When I look at my self portrait to the right, I remember everything about that moment in time.  It was the late 90’s and I lived in Norwood, PA, almost right across from the Erin Pub.  I wanted to live there because it was so close to I-95 so I could be in the city in a jif. I worked as a makeup artist for Lancôme in Macy’s and I also worked at WMMR in promotions and production.  I was getting ready to go to Temple University.  I paid for college at that point.  My mom didn’t want to pay for me to go to college in my late 20’s and I don’t blame her.  I worked a lot and I had no idea what was coming my way.  None.  Many of the friends I had then I have now.  I thought I was going to graduate with a degree in Communications-Journalism and PR.  I didn’t.  I had one year left to graduate and I said screw this, I am done.  I have an associates, but…who cares. I did enjoy a brief stint as a journalist for the NHS in Britain.  You could have never told me I would design jewelry.  I wouldn’t have believed you, but in many ways it makes sense.  I loved jewelry and fashion.  Most of my time was spent in Philadelphia back then.  I miss those days.  I spent so much time at the Art Museum and PAFA.  Eating at some of the best restaurants in the city, working in and around the city, being in the city was my jam.  Funny.  Today I want the opposite.  Give me a quiet place, a quiet location with lots of land and fresh clean air.  I still want Philly’s food though.  

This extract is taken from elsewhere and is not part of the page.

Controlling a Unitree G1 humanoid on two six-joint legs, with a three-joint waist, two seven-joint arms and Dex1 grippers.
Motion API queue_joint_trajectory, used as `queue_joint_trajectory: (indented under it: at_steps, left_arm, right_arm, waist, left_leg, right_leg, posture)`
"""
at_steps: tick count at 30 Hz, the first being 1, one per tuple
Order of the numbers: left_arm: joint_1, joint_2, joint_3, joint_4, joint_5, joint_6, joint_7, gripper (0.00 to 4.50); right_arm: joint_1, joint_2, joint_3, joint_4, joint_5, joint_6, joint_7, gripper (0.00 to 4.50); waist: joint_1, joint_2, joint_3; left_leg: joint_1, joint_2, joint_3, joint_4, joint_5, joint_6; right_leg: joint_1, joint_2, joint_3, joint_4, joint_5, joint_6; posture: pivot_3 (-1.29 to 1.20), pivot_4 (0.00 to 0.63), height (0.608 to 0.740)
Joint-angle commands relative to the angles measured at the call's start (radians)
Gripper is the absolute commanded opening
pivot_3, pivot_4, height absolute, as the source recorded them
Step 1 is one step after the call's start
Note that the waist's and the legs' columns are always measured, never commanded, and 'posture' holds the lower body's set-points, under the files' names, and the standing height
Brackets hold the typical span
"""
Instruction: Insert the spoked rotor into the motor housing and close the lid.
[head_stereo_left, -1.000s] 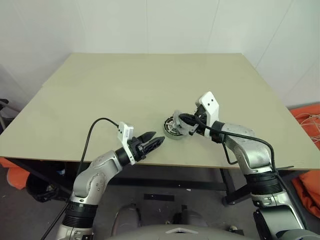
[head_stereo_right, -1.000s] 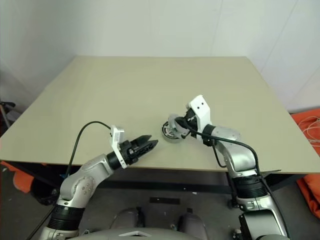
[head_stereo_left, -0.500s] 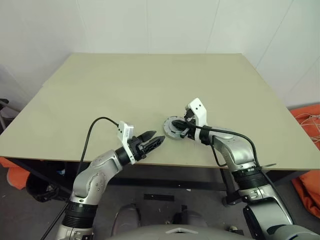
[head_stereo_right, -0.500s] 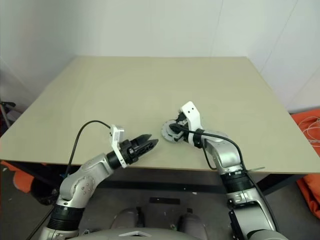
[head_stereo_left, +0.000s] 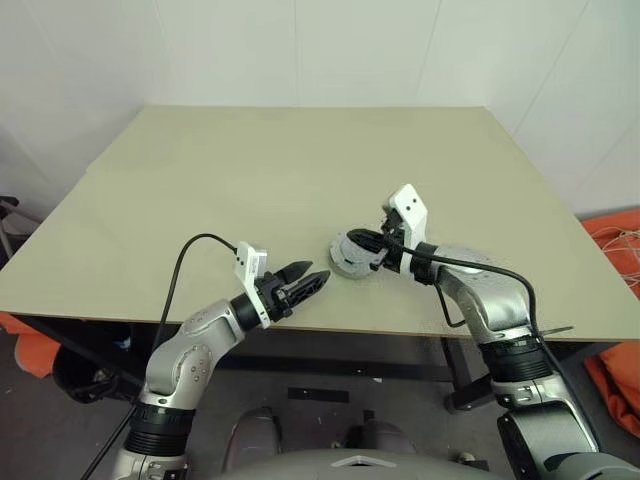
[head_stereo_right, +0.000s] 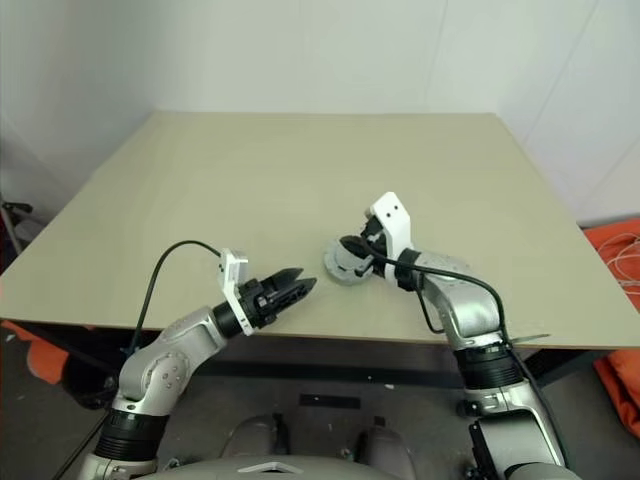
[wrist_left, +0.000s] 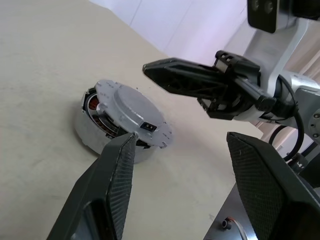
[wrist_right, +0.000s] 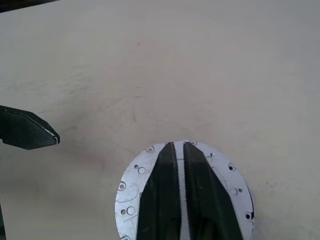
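Motor housing (wrist_left: 107, 131) sits near the table's (head_stereo_left: 200, 180) front edge with its lid (wrist_left: 132, 112) lying skewed, copper windings showing beneath. Right end effector (head_stereo_left: 362, 240), fingers almost together, hovers just above the lid; left end effector (head_stereo_left: 310, 281) waits apart nearby. Pressing off-centre could jam the lid.

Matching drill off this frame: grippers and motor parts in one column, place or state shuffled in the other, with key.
Things:
1. left gripper
2. right gripper
3. lid
4. motor housing

Place or state:
A. stands on the table, copper windings visible under its top edge
B. open, nothing between its fingers, near the table's front edge
C. lies on the housing, sitting askew
D. above the lid, holding nothing

Pairs: 1-B, 2-D, 3-C, 4-A
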Motion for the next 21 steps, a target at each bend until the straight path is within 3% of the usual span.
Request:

Do I see myself as a jewelry designer for the rest of my life?  Maybe.  I’m sure it will always be in my life because there is always a need for people to have things fixed, repaired or redesigned and I can do that.  I still want to work around paintings, in a museum, around the greats.  I can dream.  I’d still like to study the artists of so long ago.  The true artists and painters that developed chiaroscuro.  Maybe I’ll go back to scooping ice cream again one day.  That was once a job I had at age 15 when I could actually tolerate milk.  Then again, I see myself as being retired, living a simple life on a few acres somewhere far far away and in that simple home that I will own will be all that I love and honestly, I have a feeling that none of it will be jewelry.  Jewelry.   I love making it.   It frustrates me at times, but I enjoy the challenge.  This fall it will be eighteen years of making, designing and repairing jewelry.  The thing is, it’s what I do, but it’s not who I am.  I’ll take a studio with lots of light behind my simple home for all of the artistic endeavors I have yet to do.  That way, I can make a beautiful mess out there.